**Aim of the task:**
What you need to produce from the material below is an exact transcription of the lines from the one with "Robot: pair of" through the one with "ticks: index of", both included, and no other line.

————

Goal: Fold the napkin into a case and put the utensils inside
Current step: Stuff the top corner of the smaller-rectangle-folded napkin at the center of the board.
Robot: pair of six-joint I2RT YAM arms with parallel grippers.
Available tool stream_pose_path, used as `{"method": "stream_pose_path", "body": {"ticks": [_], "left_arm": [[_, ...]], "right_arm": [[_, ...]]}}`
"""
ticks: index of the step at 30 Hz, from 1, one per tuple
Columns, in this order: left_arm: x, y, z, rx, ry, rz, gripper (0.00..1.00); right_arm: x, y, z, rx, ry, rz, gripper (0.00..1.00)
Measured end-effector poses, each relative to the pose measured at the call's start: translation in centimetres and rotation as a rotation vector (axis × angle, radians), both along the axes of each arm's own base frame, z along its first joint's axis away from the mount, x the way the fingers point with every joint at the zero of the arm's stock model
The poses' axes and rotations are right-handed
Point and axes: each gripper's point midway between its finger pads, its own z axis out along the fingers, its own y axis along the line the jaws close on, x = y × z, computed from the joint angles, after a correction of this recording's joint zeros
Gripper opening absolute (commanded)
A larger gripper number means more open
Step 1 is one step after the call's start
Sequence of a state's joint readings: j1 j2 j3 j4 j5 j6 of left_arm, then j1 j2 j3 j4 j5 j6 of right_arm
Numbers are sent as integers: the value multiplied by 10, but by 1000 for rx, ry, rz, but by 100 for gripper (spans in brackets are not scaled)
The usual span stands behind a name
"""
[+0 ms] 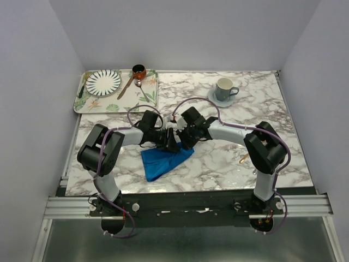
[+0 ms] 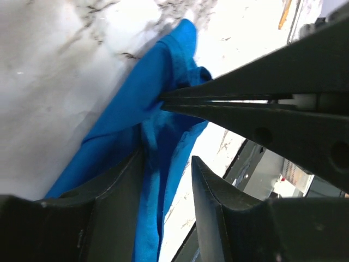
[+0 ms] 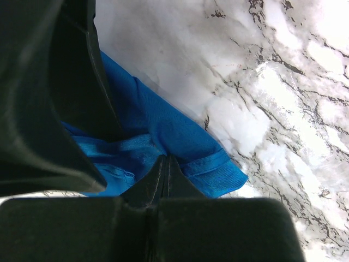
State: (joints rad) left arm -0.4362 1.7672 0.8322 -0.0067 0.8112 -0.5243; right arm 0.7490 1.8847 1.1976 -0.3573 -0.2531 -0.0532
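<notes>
Fingers of the right gripper [image 3: 166,161] pinch a fold of the napkin [image 1: 161,162], bunched on the table [image 1: 218,158], while the left gripper [image 2: 166,158] stands half-spread, seemingly straddling it loosely: folding step, next needing a flat, straight crease.

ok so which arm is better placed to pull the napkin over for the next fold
right, probably: the right end effector is shut on the napkin edge and could drag it over; the left end effector stands open astride a fold, gripping nothing
</notes>
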Motion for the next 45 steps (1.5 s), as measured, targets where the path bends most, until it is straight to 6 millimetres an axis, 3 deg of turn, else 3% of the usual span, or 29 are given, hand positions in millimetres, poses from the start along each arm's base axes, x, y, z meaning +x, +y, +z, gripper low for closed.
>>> {"method": "stream_pose_path", "body": {"ticks": [2,9,15,17,21,24,45], "left_arm": [[0,1,-3,12,7,5,43],[0,4,-13,55,31,19,17],[1,3,-16,64,49,19,7],[1,3,-16,65,52,19,7],[2,3,-16,69,56,18,36],[2,1,-14,58,57,14,42],[7,-2,1,-96,54,26,56]], "right_arm": [[0,0,0,0,1,-1,1],[-2,0,0,4,8,-8,1],[-5,-1,1,2,15,-7,1],[-6,-1,1,-1,19,-8,1],[-10,-5,2,-12,33,-10,1],[-13,-7,2,-19,41,-11,1],[-13,-8,1,-23,45,-11,1]]}}
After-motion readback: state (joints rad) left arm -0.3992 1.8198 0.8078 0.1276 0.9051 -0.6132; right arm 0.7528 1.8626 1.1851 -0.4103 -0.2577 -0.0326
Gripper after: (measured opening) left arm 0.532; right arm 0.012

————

**Exercise result:**
Robot: pair of six-joint I2RT YAM arms with parallel grippers.
Available tool stream_pose_path, used as `{"method": "stream_pose_path", "body": {"ticks": [_], "left_arm": [[_, ...]], "right_arm": [[_, ...]]}}`
"""
ticks: index of the step at 30 Hz, from 1, one per tuple

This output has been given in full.